The second series of arguments set out in Minister Philpott’s speech announcing the proposed Indigenous child welfare legislation is less convincing. She argued that all measures should be exhausted before considering child removal and that poverty and medical need should not be the basis for removals (Indigenous Services Canada, 2018). I agree with this but it is redundant. Provincial and territorial child welfare laws already require social workers to exhaust all least disruptive measures and poverty is not listed as a reason to remove a child. The problem with the Minister’s proposition is not the legislation per se but rather the lack of culturally-based responses to address persistent poverty, addictions, and housing issues. The federal government’s ongoing under-funding of critical public services on-reserve and refusal to adopt the Spirit Bear Plan (First Nations Child and Family Caring Society of Canada, 2017) to address the inequities compounds this problem. Put simply, the solution Minister Philpott called for is already on the books and layering it with federal legislation will not help. What is needed is the money to make the previously offered solutions a reality.
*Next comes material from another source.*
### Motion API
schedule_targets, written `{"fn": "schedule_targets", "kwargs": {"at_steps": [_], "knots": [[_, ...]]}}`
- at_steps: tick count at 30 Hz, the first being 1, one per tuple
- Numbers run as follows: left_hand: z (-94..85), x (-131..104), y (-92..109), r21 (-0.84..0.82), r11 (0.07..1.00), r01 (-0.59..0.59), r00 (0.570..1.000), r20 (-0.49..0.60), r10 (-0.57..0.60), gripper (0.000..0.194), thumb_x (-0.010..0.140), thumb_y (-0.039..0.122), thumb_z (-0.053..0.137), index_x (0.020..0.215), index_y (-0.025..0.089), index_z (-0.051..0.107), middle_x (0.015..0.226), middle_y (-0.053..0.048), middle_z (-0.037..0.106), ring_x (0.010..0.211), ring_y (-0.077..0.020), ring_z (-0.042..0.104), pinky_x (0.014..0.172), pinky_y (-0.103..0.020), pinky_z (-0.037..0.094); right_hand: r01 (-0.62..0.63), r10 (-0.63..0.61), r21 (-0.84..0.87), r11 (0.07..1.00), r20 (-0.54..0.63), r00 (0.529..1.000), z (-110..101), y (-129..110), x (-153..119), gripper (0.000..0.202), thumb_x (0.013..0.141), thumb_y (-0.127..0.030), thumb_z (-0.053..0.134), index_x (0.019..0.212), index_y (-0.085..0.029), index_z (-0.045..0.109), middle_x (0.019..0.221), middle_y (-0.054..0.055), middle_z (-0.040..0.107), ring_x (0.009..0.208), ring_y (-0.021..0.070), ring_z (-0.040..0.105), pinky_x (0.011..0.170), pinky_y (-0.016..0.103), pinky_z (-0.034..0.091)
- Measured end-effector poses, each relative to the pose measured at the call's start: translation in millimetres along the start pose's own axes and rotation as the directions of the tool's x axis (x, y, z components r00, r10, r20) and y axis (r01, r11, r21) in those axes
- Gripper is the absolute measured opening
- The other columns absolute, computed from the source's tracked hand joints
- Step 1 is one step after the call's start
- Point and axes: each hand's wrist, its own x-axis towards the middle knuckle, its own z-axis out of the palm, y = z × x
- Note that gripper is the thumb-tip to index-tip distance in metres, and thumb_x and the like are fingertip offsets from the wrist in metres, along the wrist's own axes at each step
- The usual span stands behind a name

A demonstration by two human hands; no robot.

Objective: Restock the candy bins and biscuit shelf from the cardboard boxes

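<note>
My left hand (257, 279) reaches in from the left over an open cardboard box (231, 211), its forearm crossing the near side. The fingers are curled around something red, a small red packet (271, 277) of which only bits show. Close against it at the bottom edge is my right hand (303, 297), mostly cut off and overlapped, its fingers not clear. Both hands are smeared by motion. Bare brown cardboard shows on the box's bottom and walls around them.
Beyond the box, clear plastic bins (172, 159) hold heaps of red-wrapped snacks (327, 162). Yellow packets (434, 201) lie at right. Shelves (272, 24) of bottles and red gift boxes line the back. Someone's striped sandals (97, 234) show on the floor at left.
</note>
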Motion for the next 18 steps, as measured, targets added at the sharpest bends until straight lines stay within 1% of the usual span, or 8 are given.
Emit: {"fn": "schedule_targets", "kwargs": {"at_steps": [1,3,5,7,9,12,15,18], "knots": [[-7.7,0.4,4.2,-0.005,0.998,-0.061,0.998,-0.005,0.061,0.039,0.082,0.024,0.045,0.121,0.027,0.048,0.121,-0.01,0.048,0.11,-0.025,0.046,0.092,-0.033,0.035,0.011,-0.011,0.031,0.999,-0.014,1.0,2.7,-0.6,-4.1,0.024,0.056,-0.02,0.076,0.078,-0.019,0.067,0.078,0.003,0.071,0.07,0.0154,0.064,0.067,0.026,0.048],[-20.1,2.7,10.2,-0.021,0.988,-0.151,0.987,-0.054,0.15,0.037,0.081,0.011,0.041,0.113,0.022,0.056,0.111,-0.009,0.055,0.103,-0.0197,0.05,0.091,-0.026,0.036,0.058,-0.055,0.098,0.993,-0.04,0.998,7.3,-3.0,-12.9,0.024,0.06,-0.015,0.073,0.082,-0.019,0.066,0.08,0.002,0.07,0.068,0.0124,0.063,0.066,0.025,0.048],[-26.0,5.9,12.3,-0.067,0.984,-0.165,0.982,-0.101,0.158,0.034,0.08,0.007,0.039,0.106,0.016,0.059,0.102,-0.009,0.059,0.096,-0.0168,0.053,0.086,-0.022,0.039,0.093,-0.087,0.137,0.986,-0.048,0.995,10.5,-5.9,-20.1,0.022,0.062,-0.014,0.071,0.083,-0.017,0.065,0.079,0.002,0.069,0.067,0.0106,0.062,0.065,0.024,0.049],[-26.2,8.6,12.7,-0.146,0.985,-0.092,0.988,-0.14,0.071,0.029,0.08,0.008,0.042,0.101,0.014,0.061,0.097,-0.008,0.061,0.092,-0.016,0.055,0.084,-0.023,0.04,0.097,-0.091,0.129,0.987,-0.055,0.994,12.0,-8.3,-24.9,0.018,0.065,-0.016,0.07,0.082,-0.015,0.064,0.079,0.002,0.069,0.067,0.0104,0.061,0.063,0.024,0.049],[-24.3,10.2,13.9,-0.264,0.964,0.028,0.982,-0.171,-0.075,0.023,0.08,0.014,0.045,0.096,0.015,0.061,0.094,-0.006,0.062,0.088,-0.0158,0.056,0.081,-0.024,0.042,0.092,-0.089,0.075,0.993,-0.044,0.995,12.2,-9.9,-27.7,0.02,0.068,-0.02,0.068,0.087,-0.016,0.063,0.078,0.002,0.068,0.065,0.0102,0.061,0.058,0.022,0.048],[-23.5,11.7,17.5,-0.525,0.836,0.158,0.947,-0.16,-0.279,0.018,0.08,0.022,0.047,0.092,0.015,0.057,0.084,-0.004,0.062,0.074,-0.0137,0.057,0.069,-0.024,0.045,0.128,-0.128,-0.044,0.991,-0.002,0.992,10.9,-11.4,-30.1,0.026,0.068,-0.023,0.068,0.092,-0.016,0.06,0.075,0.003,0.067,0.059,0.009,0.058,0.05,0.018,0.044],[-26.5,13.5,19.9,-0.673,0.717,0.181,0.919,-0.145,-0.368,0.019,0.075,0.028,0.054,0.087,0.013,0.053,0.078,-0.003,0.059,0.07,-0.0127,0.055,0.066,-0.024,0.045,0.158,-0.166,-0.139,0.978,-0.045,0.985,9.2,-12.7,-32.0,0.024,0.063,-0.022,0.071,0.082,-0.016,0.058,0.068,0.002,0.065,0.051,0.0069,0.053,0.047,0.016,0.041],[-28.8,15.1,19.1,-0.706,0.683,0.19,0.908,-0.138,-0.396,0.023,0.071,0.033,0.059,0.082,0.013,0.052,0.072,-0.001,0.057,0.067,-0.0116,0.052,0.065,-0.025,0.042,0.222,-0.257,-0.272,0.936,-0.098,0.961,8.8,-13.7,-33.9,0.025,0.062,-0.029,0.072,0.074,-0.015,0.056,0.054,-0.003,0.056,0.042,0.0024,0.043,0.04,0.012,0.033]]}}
While the content of the proposed legislation is still unknown, so too, disturbingly, is the expertise that went into writing it. Despite urging by the First Nations Child & Family Caring Society and others, Canada has chosen to write this legislation without the aid of Elders, First Nations child and family service experts, youth in care, and others. Instead, Canada is relying on officials at Indigenous Services Canada and the Department of Justice, who have no expertise in First Nations child welfare, to jointly hold the drafting pen and control the release of information. The process smacks of government hubris that got First Nations children into this mess in the first place and contradicts the very purpose the proposed legislation is intended to achieve: self-determination rather than Canada-determination.

Given the problems outlined above and Canada’s promise of finally affirming First Nations jurisdiction, the question becomes: to what extent should First Nations children and families compromise in order to “get something passed?” This is a tough question, with arguments on both sides, but the only answer that makes sense to me is that First Nations children, youth, and families deserve the best. If this proposed legislation affirms First Nations jurisdiction, respects diversity among First Nations, protects the safety and wellbeing of First Nations children and families, and embeds a statutory funding base, then it has a foundation for success. If it is deficient on one or more of these fronts or tries to kick these foundational items into a forum for future discussion, then we must press for a better deal. After the residential schools, 60’s scoop, and Canada’s discrimination as per the Canadian Human Rights Tribunal decisions, it is well past the hour for Canada to stop asking First Nations children to be patient and to applaud government “first steps” that fall far short of meeting their needs and respecting their rights.